Last year, Berlin celebrated its 11th anniversary as a UNESCO City of Design. The party kicked off with an all-night design celebration, where studios, boutiques and agencies opened their doors, presenting their work to the public. As the German capital celebrated its creative culture, one couldn’t help but look closer at the overall local design scene that not only helped garner that title, but is constantly evolving.

Berlin is so much more than the Wall that divided it 40 years ago. Since the 1989 reunification, the city has gained a reputation for being “the New York of Europe.” It may not have the skyscrapers, but this cultural hub is filled with star talent, creative agencies and sleek architecture, as well as edgy public works that line the lively streets. As a cosmopolitan culture capital, some of the world’s edgiest design agencies are set up here. From pop-ups to poster paste-ups, a host of up-and-coming agencies are changing the city’s design scene. We spoke to some of the city’s key designers about their work, the urban fabric and what fuels their creativity.

Berlin-Based Design Agencies to Know


Tengantiale: Themen Text Kino – literary poster series for Kino Krokodil by Slang

The SLANG design studio was founded in 2000 by the French-American duo of Nat Hamon and Florent Moglia, who have brought fresh energy to the art world. “Our practice is often a mix of art and graphic design, exists in between cultures, and is expressed in three languages,” Hamon says. “Our focus lies in contemporary art and cultural exchange.”
With a studio located beside the former Berlin Wall’s no man’s land, it has become a go-to hub for visual art exhibitions—so much that you might call the duo artists themselves. The studio recently launched a photo exhibition and book of interviews with homeless youth, which was created in collaboration with a social organization, and it recently launched a magazine, The Scenic Route, which is based on the sense of touch. The duo has also been working toward the logo, communication materials and exhibition design of the “Politics of Sharing — On Collective Wisdom,” a forthcoming show at ifa-Gallery in Berlin and Stuttgart, as well as developing a website for the Goethe-Institut, which will be a blog platform for youth from Europe and Central Asia. “Berlin provides an inspiring environment,” Hamon says. “It’s a center of contemporary artistic activity and has an international, dynamic population.”

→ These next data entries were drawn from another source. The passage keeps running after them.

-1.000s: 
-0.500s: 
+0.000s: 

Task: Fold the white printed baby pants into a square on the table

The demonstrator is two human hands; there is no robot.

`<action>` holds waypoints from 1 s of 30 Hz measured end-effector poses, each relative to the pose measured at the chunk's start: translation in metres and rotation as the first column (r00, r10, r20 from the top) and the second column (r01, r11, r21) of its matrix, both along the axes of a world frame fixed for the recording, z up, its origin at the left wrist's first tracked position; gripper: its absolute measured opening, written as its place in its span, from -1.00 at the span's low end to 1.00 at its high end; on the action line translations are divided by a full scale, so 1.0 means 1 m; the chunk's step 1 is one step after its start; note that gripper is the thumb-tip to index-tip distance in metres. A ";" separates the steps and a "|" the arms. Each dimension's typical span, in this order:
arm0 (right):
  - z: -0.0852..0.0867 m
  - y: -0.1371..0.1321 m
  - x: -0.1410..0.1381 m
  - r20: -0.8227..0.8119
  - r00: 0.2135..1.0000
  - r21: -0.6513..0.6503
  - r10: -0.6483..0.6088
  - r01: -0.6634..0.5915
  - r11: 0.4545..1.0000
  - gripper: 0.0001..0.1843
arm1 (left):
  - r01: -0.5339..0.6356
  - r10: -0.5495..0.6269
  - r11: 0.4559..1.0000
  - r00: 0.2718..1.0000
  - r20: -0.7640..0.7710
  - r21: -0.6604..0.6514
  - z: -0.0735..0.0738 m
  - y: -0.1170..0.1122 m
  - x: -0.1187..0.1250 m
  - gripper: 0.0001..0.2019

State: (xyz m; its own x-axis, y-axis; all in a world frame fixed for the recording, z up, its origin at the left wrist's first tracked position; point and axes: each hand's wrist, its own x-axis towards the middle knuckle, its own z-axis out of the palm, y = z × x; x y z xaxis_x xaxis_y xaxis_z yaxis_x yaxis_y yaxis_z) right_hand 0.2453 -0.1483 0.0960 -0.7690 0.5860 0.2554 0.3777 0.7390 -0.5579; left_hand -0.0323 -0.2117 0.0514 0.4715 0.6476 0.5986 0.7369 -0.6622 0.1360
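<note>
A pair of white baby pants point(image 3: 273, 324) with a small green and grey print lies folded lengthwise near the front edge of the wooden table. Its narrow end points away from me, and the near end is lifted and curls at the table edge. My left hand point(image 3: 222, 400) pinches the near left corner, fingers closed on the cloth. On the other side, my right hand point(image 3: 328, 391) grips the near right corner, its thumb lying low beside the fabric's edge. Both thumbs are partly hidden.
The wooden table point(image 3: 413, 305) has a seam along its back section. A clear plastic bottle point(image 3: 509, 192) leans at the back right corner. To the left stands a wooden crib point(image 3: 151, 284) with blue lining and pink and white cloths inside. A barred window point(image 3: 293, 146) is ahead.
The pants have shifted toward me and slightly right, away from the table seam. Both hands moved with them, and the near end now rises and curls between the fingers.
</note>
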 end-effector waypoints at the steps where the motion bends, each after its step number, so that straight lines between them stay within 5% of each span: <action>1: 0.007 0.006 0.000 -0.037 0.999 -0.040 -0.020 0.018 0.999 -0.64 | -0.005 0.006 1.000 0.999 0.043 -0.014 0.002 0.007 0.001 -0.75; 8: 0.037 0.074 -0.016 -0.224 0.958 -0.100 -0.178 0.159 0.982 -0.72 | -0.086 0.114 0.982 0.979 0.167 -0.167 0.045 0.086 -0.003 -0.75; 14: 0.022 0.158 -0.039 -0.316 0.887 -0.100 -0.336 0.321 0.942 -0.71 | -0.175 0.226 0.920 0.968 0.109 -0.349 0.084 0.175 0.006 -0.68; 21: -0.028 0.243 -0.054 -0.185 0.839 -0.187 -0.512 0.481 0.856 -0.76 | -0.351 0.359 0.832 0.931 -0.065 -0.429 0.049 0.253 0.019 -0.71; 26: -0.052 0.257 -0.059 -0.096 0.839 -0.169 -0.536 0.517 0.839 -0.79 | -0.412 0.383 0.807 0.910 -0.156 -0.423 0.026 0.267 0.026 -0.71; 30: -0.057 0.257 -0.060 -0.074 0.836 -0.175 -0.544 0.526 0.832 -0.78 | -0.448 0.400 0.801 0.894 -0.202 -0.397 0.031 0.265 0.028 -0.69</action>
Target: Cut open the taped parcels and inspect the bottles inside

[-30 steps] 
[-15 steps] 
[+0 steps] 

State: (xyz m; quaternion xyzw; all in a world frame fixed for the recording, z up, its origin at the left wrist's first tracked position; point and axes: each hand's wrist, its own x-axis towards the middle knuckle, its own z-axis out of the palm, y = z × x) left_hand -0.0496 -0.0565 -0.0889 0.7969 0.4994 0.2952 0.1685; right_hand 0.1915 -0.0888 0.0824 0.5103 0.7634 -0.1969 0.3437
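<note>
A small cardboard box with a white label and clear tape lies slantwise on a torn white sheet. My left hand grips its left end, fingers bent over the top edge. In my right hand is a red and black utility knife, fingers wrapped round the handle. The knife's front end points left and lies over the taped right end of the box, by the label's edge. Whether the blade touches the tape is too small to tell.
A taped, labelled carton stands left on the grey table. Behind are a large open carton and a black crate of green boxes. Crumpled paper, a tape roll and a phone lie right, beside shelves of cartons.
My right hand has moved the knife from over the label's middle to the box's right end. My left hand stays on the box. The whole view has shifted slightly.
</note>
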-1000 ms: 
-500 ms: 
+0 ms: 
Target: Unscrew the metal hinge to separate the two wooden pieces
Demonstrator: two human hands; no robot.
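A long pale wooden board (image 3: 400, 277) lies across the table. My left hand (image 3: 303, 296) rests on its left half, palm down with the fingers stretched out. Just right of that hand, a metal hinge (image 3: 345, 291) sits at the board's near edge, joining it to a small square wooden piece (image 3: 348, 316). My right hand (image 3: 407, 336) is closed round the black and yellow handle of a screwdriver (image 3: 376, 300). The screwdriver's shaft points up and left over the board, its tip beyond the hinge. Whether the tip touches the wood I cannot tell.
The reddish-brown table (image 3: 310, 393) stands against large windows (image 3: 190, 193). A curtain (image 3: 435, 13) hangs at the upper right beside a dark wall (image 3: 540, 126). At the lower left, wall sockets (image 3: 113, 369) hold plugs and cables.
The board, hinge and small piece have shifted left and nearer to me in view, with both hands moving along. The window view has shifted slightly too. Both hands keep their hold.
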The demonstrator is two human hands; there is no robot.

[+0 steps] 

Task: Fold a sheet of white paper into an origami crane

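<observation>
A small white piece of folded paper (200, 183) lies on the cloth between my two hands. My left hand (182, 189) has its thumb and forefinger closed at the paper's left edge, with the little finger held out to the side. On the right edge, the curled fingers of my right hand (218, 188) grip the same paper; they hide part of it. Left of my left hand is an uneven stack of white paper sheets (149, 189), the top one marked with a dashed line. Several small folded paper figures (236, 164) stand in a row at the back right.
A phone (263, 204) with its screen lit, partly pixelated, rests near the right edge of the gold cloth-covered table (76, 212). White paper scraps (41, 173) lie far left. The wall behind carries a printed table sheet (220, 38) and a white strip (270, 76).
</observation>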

Objects of value – print ad campaign for ArtFacts.Net by Slang

Hello Neukölln! – folder in 10 languages for the Stadtbibliothek Neukölln by Slang

Ahoy Studios

Connie Koch and Aline Ozkan first met at art school in Berlin before co-founding their agency in New York in 2000. Today, they have three offices (New York, Berlin and Zurich) and that international outlook has become a metaphor for their work. With clients including United Nations, as well as key players in the art and design worlds, “there’s a continuous exchange which keeps inspiring our colorful, bold and international style in a synergetic way,” Koch says. Some of their work includes a rebranding of Advertising Week Europe’s Official Guide for the 2016 event in London, and Intertextile Shanghai Apparel Fabrics, one of the world’s biggest fashion textile trade shows. Koch, who lived in Berlin from 1990–1995, has seen the city change since she moved back.
“I am still a bit melancholic regarding the golden days right after the Wall came down,” she says. “These were truly free, creative times! There was a big music and club scene, but there was no real commerce. That has changed, along with the many new arrivals from all over the world. You can see things pick up a bit in speed, becoming a bit more like New York—in certain parts of the city, that is.” AHOY is based in the district of Prenzlauer Berg, which is lined with cafés and boutiques. “You just step out of the building and you are surrounded by a very casual, yet refined vibe,” Koch says. “I guess that spirit resonates in our designs as well.”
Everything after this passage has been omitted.